Assessment of left ventricular systolic dysfunction by tissue Doppler imaging to detect subclinical cardiomyopathy early after anthracycline therapy.

AIM: Anthracycline (ANT) chemotherapy for breast cancer, while associated with high response rates, is fraught by risks of irreversible cardiotoxicity. Unfortunately means to detect such cardiotoxicity early on and at a sublinical stage are lacking. We evaluated the role of systolic tissue Doppler imaging (TDI) in appraising postchemotherapy left ventricular (LV) remodelling.

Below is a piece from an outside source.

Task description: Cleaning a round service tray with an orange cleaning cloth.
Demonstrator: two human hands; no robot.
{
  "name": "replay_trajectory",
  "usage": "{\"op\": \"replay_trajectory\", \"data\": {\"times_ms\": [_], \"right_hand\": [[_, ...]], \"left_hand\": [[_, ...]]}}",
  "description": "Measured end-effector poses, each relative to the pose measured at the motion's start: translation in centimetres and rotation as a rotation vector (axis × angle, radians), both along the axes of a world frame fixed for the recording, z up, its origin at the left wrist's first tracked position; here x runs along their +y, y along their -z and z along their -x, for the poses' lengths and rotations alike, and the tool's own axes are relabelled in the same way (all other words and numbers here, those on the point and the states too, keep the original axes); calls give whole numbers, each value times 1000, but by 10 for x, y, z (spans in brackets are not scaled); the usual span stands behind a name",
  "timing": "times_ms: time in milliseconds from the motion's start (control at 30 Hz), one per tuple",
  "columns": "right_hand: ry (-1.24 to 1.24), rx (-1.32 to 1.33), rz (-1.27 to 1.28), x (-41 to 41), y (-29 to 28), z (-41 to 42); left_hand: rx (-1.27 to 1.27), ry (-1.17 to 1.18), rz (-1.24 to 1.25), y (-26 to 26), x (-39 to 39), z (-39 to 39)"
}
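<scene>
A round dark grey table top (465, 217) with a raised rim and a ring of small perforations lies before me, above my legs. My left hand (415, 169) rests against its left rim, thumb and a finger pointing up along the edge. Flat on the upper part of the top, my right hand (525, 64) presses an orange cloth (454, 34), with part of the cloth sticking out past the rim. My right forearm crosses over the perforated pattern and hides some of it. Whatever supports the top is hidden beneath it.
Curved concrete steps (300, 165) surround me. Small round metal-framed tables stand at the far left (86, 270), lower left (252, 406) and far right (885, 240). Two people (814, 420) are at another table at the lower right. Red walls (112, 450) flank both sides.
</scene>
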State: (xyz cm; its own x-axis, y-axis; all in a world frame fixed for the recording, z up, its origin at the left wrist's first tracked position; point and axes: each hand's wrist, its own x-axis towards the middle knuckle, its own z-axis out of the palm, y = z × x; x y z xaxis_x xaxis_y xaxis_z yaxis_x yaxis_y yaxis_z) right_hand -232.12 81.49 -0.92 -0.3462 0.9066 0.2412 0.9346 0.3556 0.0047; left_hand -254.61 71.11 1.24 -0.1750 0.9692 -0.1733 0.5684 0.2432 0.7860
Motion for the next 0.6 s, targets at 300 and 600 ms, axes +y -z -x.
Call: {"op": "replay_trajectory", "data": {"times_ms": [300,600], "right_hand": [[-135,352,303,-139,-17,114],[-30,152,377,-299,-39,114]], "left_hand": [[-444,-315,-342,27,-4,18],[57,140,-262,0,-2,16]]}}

METHODS: Patients undergoing ANT-chemotherapy for breast cancer were enrolled, and underwent baseline and >6-months echocardiography (standard and TDI). According to the pattern of LV-TDI systolic remodelling from baseline to follow-up, patients were stratified in: group 1 (no LV-TDI worsening), group 2 (minor LV-TDI worsening), and group 3 (major LV-TDI worsening). Fifty-six patients were included (follow-up 9+/-6 months).

RESULTS: At baseline, no patient had abnormal LV ejection fraction (LVEF), LV-TDI systolic dysfunction or New York Heart Association (NYHA) >1. Follow-up overall analysis showed significant deterioration in LVEF, end-diastolic diameter (EDD) end-systolic diameter (ESD), and TDI-systolic parameters (all P<0.05). Specifically, 29 (51.8%) patients showed no adverse LV-TDI systolic remodelling, while 17 (30.4%) were in group 2, and 10 (17.9%) in group 3. All groups shared similar conditions at baseline. Patients with adverse LV-TDI remodelling had significant increases in EDD and ESD, as well as a significantly decreased LVEF (all P<0.05). No patient in group 1 had abnormal LVEF at follow-up, while 1 patient in group 2 and 2 patients in group 3 had abnormal LVEF (P<0.05).

CONCLUSION: Subclinical systolic dysfunction occurs in almost 50% of patients early after chemotherapy for breast cancer, with a more adverse by LV-TDI remodelling implying a more pronounced deterioration of standard echocardiographic parameters.